We possess no tendons, flesh or bones—
Those things the strong force of burning fire
Consumed, and when the spirit first leaves its white bones,
The soul flits about and flies like a dream.”

ὣς ἔφατ’, αὐτὰρ ἐγώ γ’ ἔθελον φρεσὶ μερμηρίξας
μητρὸς ἐμῆς ψυχὴν ἑλέειν κατατεθνηυίης.
τρὶς μὲν ἐφωρμήθην, ἑλέειν τέ με θυμὸς ἀνώγει,
τρὶς δέ μοι ἐκ χειρῶν σκιῇ εἴκελον ἢ καὶ ὀνείρῳ
ἔπτατ’· ἐμοὶ δ’ ἄχος ὀξὺ γενέσκετο κηρόθι μᾶλλον,
καί μιν φωνήσας ἔπεα πτερόεντα προσηύδων·
‘μῆτερ ἐμή, τί νύ μ’ οὐ μίμνεις ἑλέειν μεμαῶτα,
ὄφρα καὶ εἰν ᾿Αΐδαο φίλας περὶ χεῖρε βαλόντε
ἀμφοτέρω κρυεροῖο τεταρπώμεσθα γόοιο;
ἦ τί μοι εἴδωλον τόδ’ ἀγαυὴ Περσεφόνεια
ὤτρυν’, ὄφρ’ ἔτι μᾶλλον ὀδυρόμενος στεναχίζω;’
ὣς ἐφάμην, ἡ δ’ αὐτίκ’ ἀμείβετο πότνια μήτηρ·
‘ὤ μοι, τέκνον ἐμόν, περὶ πάντων κάμμορε φωτῶν,
οὔ τί σε Περσεφόνεια Διὸς θυγάτηρ ἀπαφίσκει,
ἀλλ’ αὕτη δίκη ἐστὶ βροτῶν, ὅτε τίς κε θάνῃσιν.
οὐ γὰρ ἔτι σάρκας τε καὶ ὀστέα ἶνες ἔχουσιν,
ἀλλὰ τὰ μέν τε πυρὸς κρατερὸν μένος αἰθομένοιο
δαμνᾷ, ἐπεί κε πρῶτα λίπῃ λεύκ’ ὀστέα θυμός,
ψυχὴ δ’ ἠΰτ’ ὄνειρος ἀποπταμένη πεπότηται.
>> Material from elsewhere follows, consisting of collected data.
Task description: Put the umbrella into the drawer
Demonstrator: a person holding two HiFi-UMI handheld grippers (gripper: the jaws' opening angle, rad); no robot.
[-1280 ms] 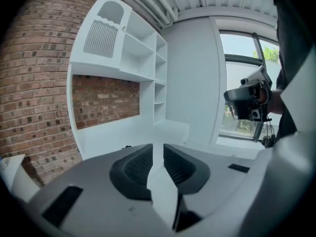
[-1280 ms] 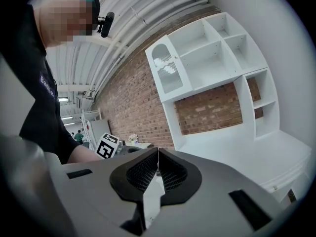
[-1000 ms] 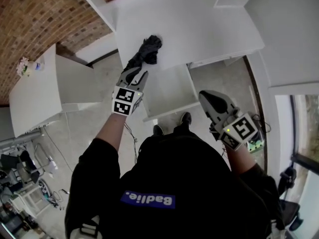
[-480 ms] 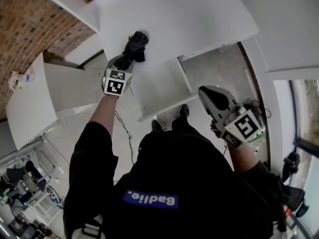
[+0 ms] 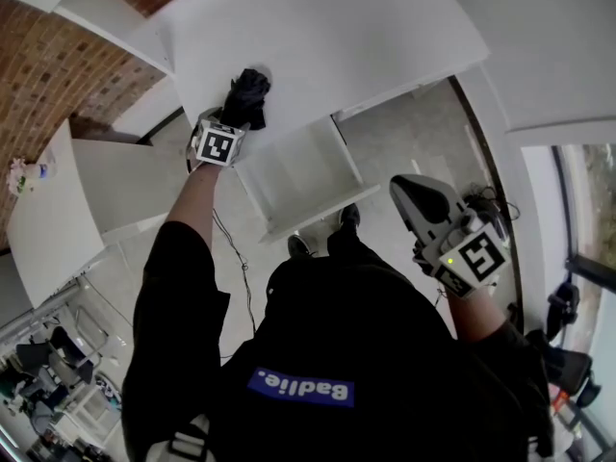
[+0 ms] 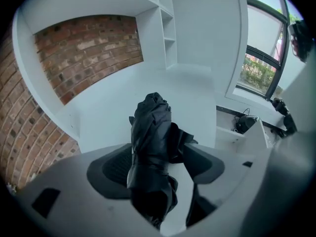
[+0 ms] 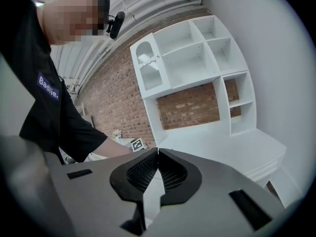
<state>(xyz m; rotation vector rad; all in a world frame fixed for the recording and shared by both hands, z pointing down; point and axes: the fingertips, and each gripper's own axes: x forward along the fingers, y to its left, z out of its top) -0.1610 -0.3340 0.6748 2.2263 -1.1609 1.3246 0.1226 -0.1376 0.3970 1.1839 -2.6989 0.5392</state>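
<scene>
A folded black umbrella [image 5: 248, 92] lies on the white desk top [image 5: 327, 37] near its front edge. My left gripper [image 5: 232, 120] points down at the umbrella, and its jaws are opening. In the left gripper view the umbrella [image 6: 150, 142] lies between the two pads of the left gripper [image 6: 159, 168]. A strip of white desk shows between the umbrella and the right pad [image 6: 205, 163]. The drawer [image 5: 298, 173] stands pulled out below the desk, white inside. My right gripper [image 5: 412, 192] hangs to the right of the drawer, jaws together, nothing in it; in its own view the right gripper [image 7: 157, 156] faces the desk.
A white side cabinet [image 5: 106, 176] stands left of the desk, with flowers [image 5: 23, 173] on a low white top. A cable [image 5: 227, 250] trails on the floor. My shoes [image 5: 322, 239] stand in front of the drawer. White shelves [image 7: 187, 58] rise over the desk.
My left gripper has gone forward and down over the umbrella, and its jaws have spread around it. My right gripper has shifted only slightly.
</scene>
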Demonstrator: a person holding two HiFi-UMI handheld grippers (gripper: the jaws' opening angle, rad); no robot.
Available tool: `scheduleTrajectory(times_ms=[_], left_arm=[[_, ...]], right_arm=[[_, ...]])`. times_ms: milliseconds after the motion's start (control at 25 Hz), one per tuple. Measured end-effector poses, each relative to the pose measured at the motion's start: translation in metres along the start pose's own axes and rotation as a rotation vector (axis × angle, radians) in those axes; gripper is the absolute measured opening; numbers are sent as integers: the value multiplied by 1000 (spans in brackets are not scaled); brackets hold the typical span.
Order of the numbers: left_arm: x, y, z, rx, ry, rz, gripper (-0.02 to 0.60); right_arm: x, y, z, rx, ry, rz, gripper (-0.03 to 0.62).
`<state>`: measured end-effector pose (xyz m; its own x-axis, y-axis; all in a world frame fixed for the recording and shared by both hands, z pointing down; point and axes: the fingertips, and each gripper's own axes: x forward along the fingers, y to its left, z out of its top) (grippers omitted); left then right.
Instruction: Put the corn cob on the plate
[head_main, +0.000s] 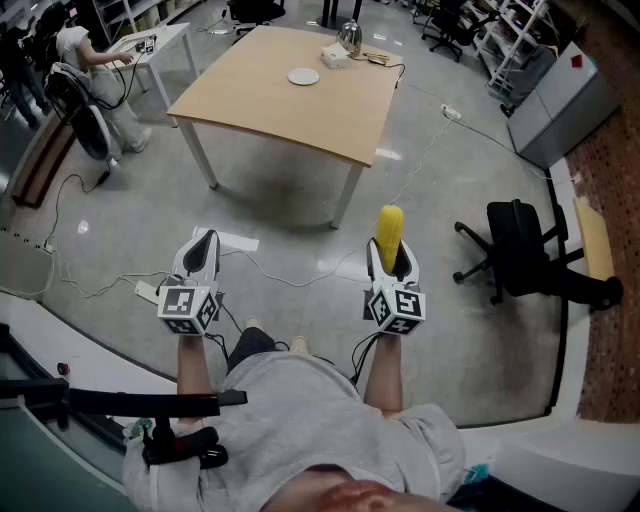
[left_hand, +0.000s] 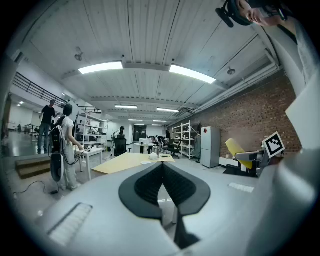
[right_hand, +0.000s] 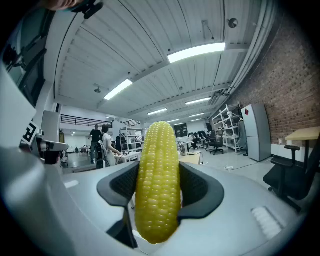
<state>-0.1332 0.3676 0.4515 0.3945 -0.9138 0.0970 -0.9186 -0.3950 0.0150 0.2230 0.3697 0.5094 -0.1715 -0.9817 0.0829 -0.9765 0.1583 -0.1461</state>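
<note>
Finding one: the right claw (head_main: 391, 266) is closed on the corn (right_hand: 157, 180). Both pads press its sides. The cob stands upright between them, its tip well above the jaws and its butt below them. Grip appears sound; I see no slip or tilt.

Finding two: the left claw (head_main: 203, 250) is closed with its pad tips touching and holds nothing. It hangs level beside the right one, well apart from it.

Finding three: the plate (head_main: 303, 76) lies bare on the table (head_main: 262, 112), towards its far side. Open floor (head_main: 300, 215) lies between me and the table. The corn is nowhere near the plate.

Assessment: pickup is done; the step in hand is the carry. Placement is not yet begun.

Next move, in my judgement: walk to the table's near edge, reach the right claw over the top, and bring the cob down over the plate. It should be tipped flat before the jaws part, since a cob set on end is likely to topple and roll off.
</note>
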Motion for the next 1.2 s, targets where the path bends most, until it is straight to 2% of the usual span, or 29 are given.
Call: scheduleTrajectory(times_ms=[320,800,1200], left_arm=[[-1,4,-6,6,-10,1,20],[3,-13,-4,22,18,0,20],[63,4,-9,26,31,-28,20]], right_arm=[[-3,1,1,17,-2,19,249],[-4,-3,-2,29,22,51,249],[45,-18,-6,28,25,28,249]])
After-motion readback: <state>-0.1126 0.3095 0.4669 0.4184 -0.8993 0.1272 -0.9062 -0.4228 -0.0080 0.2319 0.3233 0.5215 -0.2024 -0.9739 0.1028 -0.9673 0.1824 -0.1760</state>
Macrobius, Saturnalia 5.13

“What do you make of the fact that all of Vergil’s work is made as sort of mirroring of Homer’s”?

Quid, quod et omne opus Virgilianum velut de quodam Homerici opus speculo formatum est?

Aeneid, 6.700-2

“Three times I tried there to wrap my arms around his neck,
Three times his ghost fled the empty closure of my hands,
Something like a blowing breeze or a flying dream.”
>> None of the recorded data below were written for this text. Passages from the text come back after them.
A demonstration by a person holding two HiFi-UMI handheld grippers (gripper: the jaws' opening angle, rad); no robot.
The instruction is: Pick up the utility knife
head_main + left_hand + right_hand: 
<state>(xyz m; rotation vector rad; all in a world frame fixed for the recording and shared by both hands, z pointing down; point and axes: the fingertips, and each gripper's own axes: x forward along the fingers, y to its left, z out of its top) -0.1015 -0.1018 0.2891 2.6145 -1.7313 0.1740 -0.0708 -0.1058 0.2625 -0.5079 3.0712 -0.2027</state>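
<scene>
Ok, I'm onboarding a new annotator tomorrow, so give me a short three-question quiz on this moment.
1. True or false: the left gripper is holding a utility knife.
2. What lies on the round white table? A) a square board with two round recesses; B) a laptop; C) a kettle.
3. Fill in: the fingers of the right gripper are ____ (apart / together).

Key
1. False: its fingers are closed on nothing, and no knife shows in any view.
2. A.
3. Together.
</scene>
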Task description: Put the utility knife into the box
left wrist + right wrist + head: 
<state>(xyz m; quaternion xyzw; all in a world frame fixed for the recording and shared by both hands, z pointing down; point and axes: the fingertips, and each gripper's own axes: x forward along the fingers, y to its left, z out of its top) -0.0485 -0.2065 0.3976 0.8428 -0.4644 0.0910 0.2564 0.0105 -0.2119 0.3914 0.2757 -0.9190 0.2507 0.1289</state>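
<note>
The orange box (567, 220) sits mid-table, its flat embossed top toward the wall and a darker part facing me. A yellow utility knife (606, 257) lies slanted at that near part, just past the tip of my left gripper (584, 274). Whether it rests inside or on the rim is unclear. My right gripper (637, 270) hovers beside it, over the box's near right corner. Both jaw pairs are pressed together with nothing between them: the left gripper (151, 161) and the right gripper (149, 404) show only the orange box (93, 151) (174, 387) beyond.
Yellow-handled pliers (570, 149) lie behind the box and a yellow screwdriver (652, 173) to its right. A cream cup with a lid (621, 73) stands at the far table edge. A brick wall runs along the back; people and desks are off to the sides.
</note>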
Ter conatus ibi collo dare brachia circum,
ter frustra comprensa manus effugit imago,
par levibus ventis volucrique simillima somno.

These lines in the underworld are repeated from Aeneas’ description of his flight from Troy when he bursts back into the city and encounters the ghost of Creusa.
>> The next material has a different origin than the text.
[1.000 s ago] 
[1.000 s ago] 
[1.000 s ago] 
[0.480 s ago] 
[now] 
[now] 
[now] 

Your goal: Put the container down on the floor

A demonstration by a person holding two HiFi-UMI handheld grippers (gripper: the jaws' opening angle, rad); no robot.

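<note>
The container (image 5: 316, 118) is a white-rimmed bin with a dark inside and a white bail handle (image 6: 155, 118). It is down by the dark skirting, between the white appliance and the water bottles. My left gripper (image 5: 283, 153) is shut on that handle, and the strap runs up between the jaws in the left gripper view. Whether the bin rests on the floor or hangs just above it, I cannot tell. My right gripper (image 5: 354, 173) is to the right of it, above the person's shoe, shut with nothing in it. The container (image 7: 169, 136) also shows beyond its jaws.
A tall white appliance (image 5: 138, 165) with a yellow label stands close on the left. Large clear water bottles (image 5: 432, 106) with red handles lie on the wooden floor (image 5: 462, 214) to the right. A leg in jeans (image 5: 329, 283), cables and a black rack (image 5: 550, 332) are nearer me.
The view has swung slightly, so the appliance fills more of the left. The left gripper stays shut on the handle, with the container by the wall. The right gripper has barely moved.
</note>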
Macrobius (Saturnalia 5.4 ) lists this a one of many passages adapted from Homer. But in his version, he offers a slightly different version of the Latin. Instead of the line listed in most MSS (2.794=6.702) Macrobius has Par levibus ventis volucrique simillima fumo, “similar to light winds and something like floating smoke”.

In his commentary, John Connington doesn’t make much of this variation. He does mention another.

Commentary on 2.792-794

[794] Hom.’s words are σκιῆ εἴκελον ἢ καὶ ὀνείρῳ. Virg., in talking of sleep, probably has a dream in his mind. In any case there is no probability in Macrobius’ (Sat. 5. 5) misquotation ‘fumo,’ which Wakef. adopts. The Medicean of Pierius has a curious variety, “Par levibus pennis volucrique simillima vento.”

Macrobius, Saturnalia 5.14-15

“Has it been proved to you that Vergil cannot be understood by someone who is ignorant of the sound of Latin and is equally distant to one who has not drunk Greek learning deep with the fullest thirst?

If I did not fear making you antsy, I could fill huge volumes with the material he translated from the most obscure Greek teachings. But these assertions are enough to support the thesis I have proposed.”

probatumne vobis est Vergilium, ut ab eo intellegi non potest qui sonum Latinae vocis ignorat, ita nec ab eo posse qui Graecam non hauserit extrema satietate doctrinam?

nam si fastidium facere non timerem, ingentia poteram volumina de his quae a penitissima Graecorum doctrina transtulisset implere: sed ad fidem rei propositae relata sufficient.’